I think that if I had been told that my brother’s celeriac would be in an American newspaper one day, I would have looked back and laughed really hard. But eh, things happen, and this makes me smile, because it is in the news!
I am delighted to have been given the opportunity to now regularly contribute to the Boston Globe’s Seasons Column, and my first article is about celeriac. A vegetable that I simply love to eat and prepare, cooked or raw.
The article is entitled An Underrated Vegetable, and there is a gratin recipe too, using celeriac, parsnip and potato.
Voilà ! I hope that you enjoy it. I am also dedicating this article to my family in France, because they inspired me to write about this wonderful vegetable that they are so lucky to grow!
It looks like a homeless guy on your first picture;-)
j’aime beaucoup ce cèleri, je le coupe en julienne et le mets dans les légumes, avec des épices, etc..
I LOVE celery. I TOTALLY agree that it is completely underated. one of the most useful produce items around. 🙂
Oh, a completely forgotten knurl. Here in the US folks seem to eat celery stalks all the time, but the root … Not so often. I love it in soups and once I made a salsa where it made itself right at home.
And congratulations to being a regular contributor to the Globe. Terrific!
Evidemment que j’enjoy ! C’est beau !
Tres tres joli! Je suis une fan aussi.
One of my favorite vegetables, it must be wonderful to eat it freshly harvested (the ones we get here are so often a little tired by the time they make their appearance at the grocery store). Lovely photos.
that is so cool! I wish they had this veggie here.
I’m so proud of you for your Globe contributions. The recipe looks great. I’m looking forward to more celeriac from my winter CSA.
It is hard to find here, but when I can I snatch it up! A gratin is the best place to use it! I find it a hard little “bulb” to deal with, but the results are well worth it! A heavenly flavor!
A bit embarassing…but now I finally understand where celery comes from! And your shots are beautiful…transforming that gnarly, strange thing into a work of art.
bravo ….belle contribution à ce légume souvent mal aimé et pourtant …..
I just wrote about celery root on my blog as well! I am completely smitten. Don’t judge a book by its cover, right?? 🙂
Beautiful photo! I love celeriac, and often serve it mashed, instead of potatoes. Wonderful, wonderful flavor.
je viens de découvrir votre site et je le trouve très beau. Les photos sont magnifiques…
Congratulations! I hope my grocery stores here in Cambridge are reading your article and will be placing orders. I’ve had it raw in remoulade which is fantastic, I am looking forward to trying the gratin!
la 1ère photo est fabuleuse j’ignorais qu’un céleri avait ses ramifications!
as tu déjà essayé d’associer la truffe avec le celéri? une purée de céleri maison à l’huile de truffe… un vrai régal à se damner .
toutes mes félicitations pour ta réussite journalistique entre autres.
enjoy the celery taste~
so big one,hehe
Je suis toujours épatée par tes photos.
Le céleri-rave est un légume qui gagne à être connu et reconnu.
I love it too!

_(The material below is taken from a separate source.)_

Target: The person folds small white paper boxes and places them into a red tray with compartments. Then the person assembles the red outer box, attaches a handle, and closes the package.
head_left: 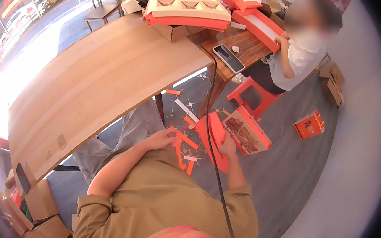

Definitely underrated…I recently had it at a restaurant, and it had been awhile since I’ve tasted celeriac. It is so good, with its unexpected celery flavor. I wish the ones in the market were as good looking as your family’s! Congrats on your article!!
Thank you all. Merci beaucoup. I so much agree with you. This vegetable truly deserves more attention!
C’est très beau cette photo de céleri…dans une masse de cailloux….
on dirait presk une mandragore de harry potter!!!
bravo pour le celeri ds le journal de boston!!!
I know these are not the sexiest veggies around but these three together I think really are whoopers for taste. Thanks much for this one.
Celery is delectable, and growing it at home is a two-season process, but really worth the time and trouble. The issue I have with commercially grown vegetables is that they are usually quite insiped and tasteless, with the added burden of residual poisons trapped in their watery fibres from all the fertilisers and pesticides that the plants get innundated with. Home grown is best!